Problem description >> Pictures excluded, please retype exactly the lines from the start of the data through the line that contains "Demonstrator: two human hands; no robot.", both ends kept, and nothing beyond them.

Supplied information >>
--- START ---

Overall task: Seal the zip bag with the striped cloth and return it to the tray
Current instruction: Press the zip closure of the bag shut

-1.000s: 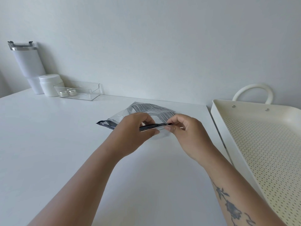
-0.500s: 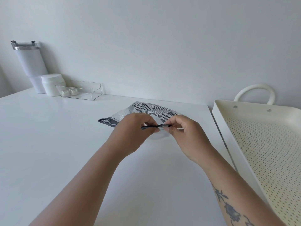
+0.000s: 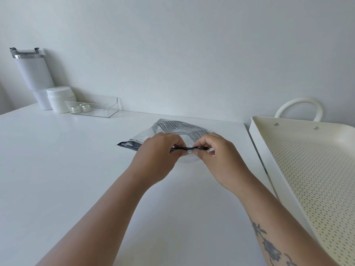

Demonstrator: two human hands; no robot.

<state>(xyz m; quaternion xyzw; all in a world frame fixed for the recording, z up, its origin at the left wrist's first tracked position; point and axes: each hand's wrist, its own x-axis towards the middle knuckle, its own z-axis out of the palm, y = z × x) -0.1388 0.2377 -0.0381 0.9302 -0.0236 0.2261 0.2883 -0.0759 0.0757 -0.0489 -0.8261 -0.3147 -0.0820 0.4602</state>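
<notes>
A clear zip bag (image 3: 146,135) with a dark zip strip lies on the white table, holding a black-and-white striped cloth (image 3: 182,127). My left hand (image 3: 157,154) pinches the dark strip from the left, and my right hand (image 3: 217,156) pinches it from the right. A short piece of strip shows between the two sets of fingertips, and its left end sticks out past my left hand. The cream perforated tray (image 3: 257,135) with a white loop handle stands at the right, apart from the bag. My hands hide the bag's near edge.
At the back left against the wall stand a white tumbler (image 3: 34,73), a white jar (image 3: 59,98) and a clear plastic box (image 3: 96,106) with two small jars inside. The table's right edge runs beside the tray.
My hands have drawn closer together along the zip strip, so less of it shows between my fingertips. The bag has stayed in place on the table.
</notes>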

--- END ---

Solution for this exercise >>
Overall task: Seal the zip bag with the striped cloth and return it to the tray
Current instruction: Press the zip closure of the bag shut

-1.000s: 
-0.500s: 
+0.000s: 

Demonstrator: two human hands; no robot.

The full output has been given.